SUPPLIED MATERIAL:

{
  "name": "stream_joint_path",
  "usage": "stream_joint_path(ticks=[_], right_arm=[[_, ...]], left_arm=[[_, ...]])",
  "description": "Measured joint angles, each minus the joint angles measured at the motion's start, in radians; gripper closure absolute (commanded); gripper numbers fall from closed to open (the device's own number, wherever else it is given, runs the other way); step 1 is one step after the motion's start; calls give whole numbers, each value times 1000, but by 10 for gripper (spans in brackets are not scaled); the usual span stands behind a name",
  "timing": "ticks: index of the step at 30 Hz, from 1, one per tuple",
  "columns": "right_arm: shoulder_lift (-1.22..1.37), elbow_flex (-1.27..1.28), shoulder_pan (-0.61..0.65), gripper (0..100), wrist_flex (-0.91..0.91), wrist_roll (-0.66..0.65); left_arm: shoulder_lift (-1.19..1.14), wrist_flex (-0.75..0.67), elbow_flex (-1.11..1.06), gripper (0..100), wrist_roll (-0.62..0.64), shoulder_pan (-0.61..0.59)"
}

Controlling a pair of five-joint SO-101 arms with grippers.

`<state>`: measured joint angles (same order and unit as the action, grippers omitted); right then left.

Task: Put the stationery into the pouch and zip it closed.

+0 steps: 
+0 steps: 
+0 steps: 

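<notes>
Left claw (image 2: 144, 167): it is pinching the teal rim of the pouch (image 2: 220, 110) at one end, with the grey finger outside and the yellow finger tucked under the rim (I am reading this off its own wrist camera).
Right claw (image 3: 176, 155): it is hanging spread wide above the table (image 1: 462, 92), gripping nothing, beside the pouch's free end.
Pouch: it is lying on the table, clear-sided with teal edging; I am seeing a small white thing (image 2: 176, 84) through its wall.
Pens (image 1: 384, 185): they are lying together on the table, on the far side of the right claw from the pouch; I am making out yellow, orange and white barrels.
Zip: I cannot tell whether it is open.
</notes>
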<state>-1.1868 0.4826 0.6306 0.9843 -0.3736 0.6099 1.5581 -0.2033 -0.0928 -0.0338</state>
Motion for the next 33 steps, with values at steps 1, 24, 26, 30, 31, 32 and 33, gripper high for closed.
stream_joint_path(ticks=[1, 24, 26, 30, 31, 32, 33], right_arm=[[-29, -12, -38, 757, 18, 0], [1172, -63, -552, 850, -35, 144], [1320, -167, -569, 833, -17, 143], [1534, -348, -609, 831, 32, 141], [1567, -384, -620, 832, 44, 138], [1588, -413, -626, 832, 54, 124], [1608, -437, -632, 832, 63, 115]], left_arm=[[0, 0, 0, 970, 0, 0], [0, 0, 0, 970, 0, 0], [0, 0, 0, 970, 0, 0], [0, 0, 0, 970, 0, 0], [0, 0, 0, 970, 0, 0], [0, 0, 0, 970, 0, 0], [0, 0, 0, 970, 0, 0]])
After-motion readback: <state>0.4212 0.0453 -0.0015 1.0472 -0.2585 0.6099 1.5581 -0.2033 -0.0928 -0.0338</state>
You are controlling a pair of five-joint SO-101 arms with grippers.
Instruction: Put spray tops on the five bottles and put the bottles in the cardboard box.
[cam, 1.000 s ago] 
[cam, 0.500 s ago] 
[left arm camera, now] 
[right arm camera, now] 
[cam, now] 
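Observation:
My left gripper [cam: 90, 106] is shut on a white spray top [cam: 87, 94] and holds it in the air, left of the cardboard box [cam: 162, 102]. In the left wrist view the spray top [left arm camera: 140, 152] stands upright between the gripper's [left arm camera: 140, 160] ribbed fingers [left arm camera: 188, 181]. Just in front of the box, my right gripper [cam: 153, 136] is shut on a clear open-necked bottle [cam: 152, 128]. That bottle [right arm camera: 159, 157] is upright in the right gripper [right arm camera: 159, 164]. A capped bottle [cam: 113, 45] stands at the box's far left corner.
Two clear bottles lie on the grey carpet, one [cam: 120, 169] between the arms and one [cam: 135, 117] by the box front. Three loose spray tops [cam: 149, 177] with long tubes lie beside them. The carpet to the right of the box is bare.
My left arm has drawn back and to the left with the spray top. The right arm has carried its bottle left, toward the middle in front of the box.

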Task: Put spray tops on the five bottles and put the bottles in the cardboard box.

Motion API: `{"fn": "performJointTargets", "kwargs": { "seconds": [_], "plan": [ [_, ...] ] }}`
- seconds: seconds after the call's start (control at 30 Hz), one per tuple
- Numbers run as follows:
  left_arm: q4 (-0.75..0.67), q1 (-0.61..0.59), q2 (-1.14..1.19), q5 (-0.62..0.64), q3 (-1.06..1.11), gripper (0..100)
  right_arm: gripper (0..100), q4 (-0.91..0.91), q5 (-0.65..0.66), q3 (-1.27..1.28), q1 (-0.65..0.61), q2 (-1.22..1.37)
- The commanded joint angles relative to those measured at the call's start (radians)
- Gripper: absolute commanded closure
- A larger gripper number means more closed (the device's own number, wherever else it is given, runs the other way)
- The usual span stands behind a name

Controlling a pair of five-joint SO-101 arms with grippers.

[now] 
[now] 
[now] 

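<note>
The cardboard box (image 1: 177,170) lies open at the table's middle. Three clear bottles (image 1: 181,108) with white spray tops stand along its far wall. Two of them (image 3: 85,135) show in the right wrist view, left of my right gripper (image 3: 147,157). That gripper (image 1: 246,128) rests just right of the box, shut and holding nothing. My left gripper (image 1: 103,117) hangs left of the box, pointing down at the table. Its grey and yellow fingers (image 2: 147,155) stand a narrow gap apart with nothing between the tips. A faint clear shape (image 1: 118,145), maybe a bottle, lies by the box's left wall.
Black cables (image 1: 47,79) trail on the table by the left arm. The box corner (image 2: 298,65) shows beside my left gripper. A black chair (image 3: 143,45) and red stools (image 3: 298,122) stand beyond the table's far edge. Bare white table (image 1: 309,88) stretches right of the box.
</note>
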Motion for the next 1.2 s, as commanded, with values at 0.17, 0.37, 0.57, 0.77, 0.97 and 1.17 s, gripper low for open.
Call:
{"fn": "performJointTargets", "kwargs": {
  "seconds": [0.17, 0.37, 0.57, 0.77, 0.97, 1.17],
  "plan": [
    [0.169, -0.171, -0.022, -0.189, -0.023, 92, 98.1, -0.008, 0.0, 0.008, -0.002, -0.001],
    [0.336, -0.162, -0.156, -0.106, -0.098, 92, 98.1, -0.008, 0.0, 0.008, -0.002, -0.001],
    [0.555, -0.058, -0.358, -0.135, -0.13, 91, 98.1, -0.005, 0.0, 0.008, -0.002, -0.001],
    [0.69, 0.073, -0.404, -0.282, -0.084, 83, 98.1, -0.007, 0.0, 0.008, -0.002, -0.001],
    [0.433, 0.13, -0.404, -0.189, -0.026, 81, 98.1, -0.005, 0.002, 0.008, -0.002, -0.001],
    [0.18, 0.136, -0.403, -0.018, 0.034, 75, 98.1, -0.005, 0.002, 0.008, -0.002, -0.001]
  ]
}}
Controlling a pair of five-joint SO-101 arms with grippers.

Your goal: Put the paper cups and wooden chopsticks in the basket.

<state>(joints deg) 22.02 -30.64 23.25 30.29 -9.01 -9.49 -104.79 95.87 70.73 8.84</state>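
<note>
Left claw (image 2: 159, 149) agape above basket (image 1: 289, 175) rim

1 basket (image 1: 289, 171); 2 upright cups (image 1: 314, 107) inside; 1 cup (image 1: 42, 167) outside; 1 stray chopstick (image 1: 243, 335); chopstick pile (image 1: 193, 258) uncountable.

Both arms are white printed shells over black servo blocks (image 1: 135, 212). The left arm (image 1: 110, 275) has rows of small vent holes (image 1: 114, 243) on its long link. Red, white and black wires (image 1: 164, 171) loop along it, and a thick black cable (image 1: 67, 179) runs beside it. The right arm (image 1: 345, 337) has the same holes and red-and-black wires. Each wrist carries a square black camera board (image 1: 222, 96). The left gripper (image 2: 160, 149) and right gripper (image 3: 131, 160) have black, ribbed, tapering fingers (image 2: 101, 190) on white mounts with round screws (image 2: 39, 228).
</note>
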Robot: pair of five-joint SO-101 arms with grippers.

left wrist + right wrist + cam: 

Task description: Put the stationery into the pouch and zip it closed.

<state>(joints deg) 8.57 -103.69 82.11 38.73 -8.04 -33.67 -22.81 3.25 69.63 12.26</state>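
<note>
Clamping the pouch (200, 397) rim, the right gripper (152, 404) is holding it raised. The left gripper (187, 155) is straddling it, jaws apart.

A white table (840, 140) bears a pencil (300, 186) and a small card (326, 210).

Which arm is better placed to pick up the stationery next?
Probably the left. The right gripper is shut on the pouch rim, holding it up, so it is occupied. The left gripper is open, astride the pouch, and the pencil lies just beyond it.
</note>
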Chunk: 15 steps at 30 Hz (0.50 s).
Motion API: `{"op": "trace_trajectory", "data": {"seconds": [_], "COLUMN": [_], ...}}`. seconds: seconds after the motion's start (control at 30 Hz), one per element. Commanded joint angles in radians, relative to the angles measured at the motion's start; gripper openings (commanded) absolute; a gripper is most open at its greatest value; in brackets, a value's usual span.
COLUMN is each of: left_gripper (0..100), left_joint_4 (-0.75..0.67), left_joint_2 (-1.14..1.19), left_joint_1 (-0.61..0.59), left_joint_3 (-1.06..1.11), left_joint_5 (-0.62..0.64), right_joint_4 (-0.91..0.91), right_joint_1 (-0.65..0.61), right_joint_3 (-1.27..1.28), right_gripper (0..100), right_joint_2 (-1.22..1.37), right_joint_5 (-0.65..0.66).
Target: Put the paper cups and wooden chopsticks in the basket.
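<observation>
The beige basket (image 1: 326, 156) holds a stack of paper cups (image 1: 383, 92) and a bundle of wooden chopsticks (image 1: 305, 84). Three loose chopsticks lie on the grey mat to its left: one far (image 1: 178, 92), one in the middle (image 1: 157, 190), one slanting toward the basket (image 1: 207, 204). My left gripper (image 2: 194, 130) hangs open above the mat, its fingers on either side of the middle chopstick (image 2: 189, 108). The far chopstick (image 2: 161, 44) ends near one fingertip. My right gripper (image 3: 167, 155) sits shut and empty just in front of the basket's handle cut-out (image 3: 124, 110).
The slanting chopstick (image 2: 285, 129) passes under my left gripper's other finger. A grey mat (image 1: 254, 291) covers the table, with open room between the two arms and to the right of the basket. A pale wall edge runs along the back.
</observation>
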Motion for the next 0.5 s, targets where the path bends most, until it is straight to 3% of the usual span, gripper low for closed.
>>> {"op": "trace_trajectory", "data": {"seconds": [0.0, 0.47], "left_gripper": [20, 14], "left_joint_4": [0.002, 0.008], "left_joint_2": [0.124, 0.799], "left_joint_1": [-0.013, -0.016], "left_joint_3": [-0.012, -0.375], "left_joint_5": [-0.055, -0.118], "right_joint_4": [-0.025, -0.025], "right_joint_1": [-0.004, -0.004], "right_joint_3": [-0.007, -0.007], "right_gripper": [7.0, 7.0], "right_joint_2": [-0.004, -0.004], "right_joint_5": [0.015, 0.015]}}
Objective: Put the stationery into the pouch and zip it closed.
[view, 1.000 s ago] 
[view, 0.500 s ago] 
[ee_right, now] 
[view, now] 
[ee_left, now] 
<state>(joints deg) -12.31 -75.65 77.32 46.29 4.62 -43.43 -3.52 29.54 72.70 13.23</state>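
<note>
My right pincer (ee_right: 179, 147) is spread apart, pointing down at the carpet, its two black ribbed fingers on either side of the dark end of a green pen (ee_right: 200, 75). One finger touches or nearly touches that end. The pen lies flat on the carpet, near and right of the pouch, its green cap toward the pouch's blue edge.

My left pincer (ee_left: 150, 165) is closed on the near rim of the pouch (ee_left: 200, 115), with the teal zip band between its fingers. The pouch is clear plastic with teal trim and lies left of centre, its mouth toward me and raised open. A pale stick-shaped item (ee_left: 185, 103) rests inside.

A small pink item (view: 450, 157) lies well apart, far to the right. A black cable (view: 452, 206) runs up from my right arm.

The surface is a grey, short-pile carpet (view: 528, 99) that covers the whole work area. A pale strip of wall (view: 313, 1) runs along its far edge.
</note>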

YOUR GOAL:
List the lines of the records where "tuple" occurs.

ANSWER TO THE EXERCISE:
  "timing": "ticks: index of the step at 30 Hz, from 1, one per tuple",
- seconds: seconds after the call's start (control at 30 Hz), one per tuple

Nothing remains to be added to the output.